Problem
For each line below that contains the word "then", return that line.

Information supplied
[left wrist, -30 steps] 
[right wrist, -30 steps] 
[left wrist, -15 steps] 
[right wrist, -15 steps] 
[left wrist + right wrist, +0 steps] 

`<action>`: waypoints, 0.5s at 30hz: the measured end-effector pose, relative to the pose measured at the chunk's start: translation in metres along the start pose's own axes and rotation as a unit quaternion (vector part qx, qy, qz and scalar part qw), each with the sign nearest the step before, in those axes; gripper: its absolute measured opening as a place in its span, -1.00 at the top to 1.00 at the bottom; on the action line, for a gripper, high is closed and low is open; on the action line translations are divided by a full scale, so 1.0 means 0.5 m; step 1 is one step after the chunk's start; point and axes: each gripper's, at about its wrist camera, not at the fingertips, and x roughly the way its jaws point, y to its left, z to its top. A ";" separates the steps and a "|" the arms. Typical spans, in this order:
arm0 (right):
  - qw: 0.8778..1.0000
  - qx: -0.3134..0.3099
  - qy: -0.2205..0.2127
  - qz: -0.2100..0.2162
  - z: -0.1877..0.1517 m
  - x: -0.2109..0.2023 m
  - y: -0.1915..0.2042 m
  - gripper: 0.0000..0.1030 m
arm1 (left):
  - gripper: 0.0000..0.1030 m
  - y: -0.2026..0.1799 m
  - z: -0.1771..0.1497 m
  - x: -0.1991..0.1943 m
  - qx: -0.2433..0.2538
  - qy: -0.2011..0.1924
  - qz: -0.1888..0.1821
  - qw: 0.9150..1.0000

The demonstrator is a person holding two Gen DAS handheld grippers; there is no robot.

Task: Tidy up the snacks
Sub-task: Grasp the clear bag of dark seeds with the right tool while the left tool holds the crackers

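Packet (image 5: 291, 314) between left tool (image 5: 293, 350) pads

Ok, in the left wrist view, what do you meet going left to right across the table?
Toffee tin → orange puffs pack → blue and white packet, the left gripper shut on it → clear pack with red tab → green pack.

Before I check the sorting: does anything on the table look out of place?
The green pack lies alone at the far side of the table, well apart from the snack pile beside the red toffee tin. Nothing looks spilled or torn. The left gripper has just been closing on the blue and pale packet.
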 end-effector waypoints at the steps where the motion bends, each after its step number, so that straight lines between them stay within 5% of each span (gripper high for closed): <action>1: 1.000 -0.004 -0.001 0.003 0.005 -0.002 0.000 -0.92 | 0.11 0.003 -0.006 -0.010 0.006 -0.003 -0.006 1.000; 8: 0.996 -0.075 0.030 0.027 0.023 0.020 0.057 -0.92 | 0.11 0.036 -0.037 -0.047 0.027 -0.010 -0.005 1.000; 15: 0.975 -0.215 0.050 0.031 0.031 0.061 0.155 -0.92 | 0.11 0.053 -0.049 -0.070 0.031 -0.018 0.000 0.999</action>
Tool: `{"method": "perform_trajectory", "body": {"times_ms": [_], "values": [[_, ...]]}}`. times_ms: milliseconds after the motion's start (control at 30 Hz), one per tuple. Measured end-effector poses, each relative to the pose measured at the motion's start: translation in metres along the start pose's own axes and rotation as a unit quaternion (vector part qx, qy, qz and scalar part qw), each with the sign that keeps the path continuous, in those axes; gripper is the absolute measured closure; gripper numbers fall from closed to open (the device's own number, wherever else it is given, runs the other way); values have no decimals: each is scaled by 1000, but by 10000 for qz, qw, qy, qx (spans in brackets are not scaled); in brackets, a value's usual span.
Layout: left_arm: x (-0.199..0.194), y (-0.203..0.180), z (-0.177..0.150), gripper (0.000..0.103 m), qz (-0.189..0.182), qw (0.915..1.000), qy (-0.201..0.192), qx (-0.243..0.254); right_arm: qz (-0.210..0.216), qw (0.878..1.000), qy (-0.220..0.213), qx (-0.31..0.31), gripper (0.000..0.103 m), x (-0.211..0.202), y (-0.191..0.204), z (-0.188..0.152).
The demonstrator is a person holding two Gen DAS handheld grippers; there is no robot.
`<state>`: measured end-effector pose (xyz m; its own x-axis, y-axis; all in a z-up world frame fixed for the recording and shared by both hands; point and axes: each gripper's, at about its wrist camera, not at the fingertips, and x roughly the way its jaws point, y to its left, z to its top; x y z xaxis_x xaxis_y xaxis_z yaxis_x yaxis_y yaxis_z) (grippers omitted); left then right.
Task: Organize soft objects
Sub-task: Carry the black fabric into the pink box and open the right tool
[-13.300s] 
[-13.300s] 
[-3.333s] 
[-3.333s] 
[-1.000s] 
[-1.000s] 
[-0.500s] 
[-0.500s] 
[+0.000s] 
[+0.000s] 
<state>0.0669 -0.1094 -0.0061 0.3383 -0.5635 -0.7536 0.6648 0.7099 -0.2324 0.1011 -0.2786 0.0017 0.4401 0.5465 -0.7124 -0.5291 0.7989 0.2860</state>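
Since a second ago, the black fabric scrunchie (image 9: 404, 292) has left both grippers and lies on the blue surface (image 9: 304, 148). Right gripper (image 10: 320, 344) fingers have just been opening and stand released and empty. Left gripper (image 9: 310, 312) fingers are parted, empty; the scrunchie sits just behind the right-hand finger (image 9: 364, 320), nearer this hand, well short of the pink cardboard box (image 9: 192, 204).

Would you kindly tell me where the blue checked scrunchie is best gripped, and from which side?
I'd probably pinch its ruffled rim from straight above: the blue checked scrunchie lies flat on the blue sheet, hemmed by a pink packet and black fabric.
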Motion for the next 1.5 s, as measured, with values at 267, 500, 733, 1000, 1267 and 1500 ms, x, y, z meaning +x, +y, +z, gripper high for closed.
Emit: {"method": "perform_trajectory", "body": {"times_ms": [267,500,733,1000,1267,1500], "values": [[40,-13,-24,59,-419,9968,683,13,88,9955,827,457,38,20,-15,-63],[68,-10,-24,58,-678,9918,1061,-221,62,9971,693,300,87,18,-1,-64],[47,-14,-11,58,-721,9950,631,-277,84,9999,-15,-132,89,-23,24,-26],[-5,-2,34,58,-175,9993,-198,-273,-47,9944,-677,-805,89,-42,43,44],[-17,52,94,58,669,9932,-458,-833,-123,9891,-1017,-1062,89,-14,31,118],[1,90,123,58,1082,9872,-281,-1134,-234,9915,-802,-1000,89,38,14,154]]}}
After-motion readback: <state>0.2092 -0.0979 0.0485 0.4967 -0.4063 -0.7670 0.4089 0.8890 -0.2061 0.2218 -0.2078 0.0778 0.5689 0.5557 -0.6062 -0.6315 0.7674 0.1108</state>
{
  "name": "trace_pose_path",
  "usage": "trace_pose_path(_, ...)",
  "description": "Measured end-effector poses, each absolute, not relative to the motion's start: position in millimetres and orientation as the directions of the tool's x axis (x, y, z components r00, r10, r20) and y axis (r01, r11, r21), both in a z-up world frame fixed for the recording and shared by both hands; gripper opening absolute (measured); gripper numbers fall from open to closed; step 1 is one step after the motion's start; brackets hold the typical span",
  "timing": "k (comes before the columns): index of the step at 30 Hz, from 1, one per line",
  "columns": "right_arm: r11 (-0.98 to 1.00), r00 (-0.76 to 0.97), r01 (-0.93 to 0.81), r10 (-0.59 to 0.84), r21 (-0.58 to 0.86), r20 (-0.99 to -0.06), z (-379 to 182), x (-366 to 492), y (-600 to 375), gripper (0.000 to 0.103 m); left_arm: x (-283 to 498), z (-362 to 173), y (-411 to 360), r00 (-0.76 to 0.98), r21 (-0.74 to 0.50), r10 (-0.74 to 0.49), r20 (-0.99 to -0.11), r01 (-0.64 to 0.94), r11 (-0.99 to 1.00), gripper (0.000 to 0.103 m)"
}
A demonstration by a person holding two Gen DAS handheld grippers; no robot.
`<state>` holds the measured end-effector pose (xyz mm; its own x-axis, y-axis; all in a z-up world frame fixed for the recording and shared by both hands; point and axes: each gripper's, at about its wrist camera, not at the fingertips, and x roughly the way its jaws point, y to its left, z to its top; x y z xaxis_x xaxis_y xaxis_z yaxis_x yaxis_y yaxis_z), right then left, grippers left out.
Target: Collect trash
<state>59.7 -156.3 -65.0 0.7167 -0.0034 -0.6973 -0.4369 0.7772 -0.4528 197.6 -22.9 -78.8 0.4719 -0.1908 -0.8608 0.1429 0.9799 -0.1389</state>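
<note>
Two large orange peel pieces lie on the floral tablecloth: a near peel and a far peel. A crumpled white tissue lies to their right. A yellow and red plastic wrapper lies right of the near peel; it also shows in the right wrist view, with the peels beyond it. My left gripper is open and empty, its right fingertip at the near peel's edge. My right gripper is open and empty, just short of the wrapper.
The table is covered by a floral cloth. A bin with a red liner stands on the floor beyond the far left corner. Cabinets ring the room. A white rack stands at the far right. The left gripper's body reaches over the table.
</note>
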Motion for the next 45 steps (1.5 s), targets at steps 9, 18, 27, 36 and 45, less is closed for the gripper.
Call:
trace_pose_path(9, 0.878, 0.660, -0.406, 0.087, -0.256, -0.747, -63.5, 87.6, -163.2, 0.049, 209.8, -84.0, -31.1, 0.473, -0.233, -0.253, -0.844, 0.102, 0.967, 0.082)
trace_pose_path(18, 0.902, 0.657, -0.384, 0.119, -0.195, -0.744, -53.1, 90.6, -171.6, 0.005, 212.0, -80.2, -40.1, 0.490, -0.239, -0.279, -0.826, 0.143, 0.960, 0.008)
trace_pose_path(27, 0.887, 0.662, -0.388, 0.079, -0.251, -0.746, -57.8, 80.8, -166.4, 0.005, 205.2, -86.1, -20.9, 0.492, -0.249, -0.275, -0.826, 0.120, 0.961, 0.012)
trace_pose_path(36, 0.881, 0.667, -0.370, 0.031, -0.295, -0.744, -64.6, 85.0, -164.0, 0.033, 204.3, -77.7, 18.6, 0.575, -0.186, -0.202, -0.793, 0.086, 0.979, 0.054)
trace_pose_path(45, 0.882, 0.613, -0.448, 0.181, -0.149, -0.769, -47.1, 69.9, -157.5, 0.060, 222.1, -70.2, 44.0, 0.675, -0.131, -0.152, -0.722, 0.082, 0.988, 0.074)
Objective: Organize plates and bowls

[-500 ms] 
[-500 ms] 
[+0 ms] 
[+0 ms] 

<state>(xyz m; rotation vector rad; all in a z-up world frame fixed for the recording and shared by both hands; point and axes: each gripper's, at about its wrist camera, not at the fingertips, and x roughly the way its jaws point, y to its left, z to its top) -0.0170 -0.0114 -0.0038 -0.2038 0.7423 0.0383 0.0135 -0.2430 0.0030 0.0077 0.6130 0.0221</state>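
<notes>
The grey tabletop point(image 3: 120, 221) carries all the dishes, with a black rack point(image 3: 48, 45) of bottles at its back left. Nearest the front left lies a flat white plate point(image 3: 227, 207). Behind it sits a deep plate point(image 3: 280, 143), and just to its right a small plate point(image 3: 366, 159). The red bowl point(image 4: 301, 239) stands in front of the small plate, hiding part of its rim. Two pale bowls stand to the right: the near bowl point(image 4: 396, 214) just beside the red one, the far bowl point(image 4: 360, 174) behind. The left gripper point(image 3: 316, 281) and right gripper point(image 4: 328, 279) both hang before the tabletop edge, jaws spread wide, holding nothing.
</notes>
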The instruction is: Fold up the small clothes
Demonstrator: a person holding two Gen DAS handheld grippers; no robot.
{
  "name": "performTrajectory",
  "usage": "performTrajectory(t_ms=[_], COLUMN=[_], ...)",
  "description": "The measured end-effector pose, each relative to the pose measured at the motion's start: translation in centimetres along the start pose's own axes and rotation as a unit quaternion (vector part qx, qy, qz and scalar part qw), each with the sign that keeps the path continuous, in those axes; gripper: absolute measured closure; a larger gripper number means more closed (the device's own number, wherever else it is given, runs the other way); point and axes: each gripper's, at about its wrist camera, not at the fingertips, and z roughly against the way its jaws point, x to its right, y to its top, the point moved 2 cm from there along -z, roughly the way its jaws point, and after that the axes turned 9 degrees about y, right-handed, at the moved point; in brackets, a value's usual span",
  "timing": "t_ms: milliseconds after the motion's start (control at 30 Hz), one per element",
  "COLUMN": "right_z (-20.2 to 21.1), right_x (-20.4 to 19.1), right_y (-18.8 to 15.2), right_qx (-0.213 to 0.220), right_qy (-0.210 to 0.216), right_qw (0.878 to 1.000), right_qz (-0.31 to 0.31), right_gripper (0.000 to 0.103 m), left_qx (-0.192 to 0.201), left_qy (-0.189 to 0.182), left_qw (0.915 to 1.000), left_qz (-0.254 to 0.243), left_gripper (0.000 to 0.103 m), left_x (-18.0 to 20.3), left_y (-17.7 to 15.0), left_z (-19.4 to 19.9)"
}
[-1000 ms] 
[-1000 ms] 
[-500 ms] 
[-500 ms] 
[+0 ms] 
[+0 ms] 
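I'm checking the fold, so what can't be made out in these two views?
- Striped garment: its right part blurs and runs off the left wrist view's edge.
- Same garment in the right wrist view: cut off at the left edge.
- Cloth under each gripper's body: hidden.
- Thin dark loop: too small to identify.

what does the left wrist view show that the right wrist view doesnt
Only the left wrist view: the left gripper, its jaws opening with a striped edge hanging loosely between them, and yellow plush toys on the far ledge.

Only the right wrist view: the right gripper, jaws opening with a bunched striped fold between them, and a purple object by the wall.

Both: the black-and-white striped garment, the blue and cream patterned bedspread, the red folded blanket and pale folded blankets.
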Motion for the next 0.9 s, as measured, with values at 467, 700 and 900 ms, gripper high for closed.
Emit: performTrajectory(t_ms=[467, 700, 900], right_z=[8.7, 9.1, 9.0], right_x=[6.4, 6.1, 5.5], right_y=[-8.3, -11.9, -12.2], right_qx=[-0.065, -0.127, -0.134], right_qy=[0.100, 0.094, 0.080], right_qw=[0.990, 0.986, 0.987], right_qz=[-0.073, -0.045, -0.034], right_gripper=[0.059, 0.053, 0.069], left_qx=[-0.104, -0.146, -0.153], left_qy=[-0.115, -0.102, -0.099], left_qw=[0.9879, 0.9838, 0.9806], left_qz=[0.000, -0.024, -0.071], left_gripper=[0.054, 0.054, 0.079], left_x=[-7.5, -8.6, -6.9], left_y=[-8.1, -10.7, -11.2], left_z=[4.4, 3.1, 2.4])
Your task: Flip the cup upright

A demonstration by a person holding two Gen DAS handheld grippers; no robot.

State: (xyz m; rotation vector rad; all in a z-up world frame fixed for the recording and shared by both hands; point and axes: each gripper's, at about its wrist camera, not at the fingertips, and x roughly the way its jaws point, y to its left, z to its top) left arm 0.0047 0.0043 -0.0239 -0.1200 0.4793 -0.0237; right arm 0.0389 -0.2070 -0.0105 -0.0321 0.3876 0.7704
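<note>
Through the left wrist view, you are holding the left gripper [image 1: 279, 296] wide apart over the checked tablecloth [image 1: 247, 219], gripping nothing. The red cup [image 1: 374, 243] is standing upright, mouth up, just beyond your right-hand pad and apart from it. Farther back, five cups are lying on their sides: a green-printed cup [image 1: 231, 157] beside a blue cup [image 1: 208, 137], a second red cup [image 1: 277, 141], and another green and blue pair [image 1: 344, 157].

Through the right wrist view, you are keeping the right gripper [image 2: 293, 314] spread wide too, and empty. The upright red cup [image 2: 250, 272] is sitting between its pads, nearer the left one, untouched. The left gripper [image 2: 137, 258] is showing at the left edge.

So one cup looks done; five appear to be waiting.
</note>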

Solution below
`<state>`: measured end-effector pose (xyz m; its own x-axis, y-axis; all in a z-up world frame fixed for the recording and shared by both hands; point and axes: each gripper's, at about its wrist camera, not at the fingertips, and x roughly the way its jaws point, y to its left, z to its top; x y z xaxis_x xaxis_y xaxis_z yaxis_x yaxis_y yaxis_z) (grippers omitted); left then right.
`<state>` holds the measured end-effector pose (xyz mm; its own x-axis, y-axis; all in a z-up world frame fixed for the recording and shared by both hands; point and axes: each gripper's, at about its wrist camera, not at the fingertips, and x roughly the way its jaws point, y to its left, z to its top; x y z xaxis_x xaxis_y xaxis_z yaxis_x yaxis_y yaxis_z), right then left, grippers left out.

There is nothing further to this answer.